[Problem] Could you print every line from the first one of the records below through the line containing "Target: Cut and", with both included and nothing else?

Supplied material section start

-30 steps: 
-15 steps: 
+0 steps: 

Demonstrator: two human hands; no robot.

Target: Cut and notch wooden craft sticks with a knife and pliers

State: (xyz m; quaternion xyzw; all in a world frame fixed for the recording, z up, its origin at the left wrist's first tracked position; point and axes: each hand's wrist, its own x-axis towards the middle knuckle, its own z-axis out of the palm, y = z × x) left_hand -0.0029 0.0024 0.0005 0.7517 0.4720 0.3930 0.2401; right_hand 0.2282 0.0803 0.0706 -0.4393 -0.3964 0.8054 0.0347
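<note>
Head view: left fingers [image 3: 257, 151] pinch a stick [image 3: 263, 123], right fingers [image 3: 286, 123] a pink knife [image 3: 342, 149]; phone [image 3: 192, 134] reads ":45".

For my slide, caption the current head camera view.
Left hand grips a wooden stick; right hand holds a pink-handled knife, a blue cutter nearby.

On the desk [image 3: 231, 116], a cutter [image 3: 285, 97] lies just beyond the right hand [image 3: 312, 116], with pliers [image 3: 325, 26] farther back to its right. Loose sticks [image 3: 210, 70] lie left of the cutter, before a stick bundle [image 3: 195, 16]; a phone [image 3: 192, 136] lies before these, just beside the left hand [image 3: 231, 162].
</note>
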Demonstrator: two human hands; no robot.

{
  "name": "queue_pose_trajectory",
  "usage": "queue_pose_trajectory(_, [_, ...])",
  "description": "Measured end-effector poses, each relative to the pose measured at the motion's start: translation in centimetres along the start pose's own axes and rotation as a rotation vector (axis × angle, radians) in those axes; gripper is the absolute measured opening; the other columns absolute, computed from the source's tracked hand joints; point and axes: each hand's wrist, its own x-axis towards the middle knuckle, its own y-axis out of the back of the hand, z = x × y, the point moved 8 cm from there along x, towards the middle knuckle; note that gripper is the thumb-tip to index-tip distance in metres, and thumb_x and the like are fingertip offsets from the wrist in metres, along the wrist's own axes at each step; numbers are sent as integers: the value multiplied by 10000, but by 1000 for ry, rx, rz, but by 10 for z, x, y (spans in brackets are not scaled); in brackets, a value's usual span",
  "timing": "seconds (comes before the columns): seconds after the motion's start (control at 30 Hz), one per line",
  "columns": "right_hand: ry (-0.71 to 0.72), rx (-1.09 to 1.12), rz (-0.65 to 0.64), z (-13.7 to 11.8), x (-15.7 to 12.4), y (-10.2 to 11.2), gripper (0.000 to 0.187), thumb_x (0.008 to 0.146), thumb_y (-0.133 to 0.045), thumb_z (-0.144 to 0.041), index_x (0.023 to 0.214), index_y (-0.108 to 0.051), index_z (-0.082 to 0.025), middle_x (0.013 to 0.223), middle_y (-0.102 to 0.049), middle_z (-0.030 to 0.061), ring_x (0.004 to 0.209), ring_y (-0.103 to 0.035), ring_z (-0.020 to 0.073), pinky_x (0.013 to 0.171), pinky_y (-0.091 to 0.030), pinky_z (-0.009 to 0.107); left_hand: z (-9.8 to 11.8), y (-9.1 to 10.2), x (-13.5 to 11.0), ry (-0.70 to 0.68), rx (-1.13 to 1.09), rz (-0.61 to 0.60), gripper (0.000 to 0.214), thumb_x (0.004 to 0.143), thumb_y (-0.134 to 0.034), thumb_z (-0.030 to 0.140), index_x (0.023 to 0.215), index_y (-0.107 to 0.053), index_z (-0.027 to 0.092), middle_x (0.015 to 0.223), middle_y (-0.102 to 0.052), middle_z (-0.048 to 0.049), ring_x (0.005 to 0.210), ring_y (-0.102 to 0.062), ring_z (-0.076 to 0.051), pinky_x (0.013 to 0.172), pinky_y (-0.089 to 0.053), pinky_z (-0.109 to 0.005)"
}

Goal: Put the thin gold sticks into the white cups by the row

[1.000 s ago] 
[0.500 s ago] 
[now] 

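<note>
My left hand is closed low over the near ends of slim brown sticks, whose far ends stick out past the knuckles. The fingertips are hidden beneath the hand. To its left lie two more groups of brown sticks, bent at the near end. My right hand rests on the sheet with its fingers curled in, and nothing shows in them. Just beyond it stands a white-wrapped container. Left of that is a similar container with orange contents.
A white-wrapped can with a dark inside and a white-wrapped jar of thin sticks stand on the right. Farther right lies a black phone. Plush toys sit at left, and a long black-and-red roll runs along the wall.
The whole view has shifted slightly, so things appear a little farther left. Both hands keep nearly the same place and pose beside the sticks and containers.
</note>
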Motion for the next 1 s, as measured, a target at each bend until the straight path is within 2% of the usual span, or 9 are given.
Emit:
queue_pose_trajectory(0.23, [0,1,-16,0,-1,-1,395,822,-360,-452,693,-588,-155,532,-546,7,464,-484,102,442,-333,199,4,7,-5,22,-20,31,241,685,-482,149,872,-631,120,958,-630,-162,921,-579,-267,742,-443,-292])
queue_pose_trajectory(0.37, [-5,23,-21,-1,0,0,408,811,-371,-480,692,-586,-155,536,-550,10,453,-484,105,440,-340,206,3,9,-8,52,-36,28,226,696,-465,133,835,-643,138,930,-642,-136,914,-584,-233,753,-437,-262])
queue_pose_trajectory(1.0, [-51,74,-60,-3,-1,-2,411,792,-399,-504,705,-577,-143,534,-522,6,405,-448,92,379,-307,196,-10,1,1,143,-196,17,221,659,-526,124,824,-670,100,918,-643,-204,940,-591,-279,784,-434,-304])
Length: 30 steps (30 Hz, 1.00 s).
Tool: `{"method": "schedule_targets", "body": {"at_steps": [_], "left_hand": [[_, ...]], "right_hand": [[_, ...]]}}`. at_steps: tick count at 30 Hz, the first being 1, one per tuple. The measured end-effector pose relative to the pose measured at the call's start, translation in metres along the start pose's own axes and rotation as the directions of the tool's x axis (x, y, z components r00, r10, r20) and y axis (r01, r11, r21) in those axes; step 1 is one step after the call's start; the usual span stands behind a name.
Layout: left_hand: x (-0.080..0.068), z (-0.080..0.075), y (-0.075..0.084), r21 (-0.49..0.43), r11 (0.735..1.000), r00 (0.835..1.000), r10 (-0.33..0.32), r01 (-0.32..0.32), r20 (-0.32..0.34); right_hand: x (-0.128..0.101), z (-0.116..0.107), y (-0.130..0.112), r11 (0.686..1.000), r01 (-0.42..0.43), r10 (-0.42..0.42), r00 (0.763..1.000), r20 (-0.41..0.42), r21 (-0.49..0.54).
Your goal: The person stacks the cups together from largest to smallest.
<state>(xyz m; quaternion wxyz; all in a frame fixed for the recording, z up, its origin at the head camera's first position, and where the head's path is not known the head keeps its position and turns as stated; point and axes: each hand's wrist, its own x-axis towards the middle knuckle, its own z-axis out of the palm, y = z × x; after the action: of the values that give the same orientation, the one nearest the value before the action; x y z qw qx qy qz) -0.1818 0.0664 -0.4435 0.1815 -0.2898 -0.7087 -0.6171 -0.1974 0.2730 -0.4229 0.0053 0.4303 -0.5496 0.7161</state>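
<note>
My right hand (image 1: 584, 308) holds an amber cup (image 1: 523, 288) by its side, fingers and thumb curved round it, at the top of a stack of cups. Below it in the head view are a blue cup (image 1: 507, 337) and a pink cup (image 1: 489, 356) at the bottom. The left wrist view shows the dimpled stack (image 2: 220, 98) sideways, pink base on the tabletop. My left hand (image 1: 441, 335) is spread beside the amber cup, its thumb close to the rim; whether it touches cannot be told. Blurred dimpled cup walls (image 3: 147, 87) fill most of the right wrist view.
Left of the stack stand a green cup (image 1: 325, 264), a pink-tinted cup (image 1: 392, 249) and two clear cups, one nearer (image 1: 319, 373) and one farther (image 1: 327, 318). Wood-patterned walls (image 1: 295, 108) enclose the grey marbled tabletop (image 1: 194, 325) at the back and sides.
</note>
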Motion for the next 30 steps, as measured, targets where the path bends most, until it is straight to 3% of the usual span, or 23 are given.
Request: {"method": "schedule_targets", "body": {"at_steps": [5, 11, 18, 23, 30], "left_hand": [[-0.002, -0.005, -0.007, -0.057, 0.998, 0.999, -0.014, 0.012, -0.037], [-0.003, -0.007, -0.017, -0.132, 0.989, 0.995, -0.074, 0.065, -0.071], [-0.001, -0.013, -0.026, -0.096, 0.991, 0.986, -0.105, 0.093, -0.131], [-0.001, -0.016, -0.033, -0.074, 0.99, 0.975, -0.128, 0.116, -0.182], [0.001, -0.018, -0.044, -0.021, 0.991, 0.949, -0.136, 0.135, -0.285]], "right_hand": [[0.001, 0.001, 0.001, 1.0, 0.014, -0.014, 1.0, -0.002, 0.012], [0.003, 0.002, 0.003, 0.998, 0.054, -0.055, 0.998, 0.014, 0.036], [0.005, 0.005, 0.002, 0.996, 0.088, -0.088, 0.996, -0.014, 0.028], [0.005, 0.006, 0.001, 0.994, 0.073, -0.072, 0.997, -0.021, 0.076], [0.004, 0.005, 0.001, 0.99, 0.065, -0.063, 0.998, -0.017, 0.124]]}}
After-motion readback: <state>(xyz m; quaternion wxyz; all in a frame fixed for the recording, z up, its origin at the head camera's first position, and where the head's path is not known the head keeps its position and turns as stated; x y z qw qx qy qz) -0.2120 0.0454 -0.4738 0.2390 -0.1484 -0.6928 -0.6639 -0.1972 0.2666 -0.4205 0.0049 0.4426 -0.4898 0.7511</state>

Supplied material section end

[Solution to this problem]
-30 steps: 
-15 steps: 
+0 steps: 

Demonstrator: two human hands; no robot.

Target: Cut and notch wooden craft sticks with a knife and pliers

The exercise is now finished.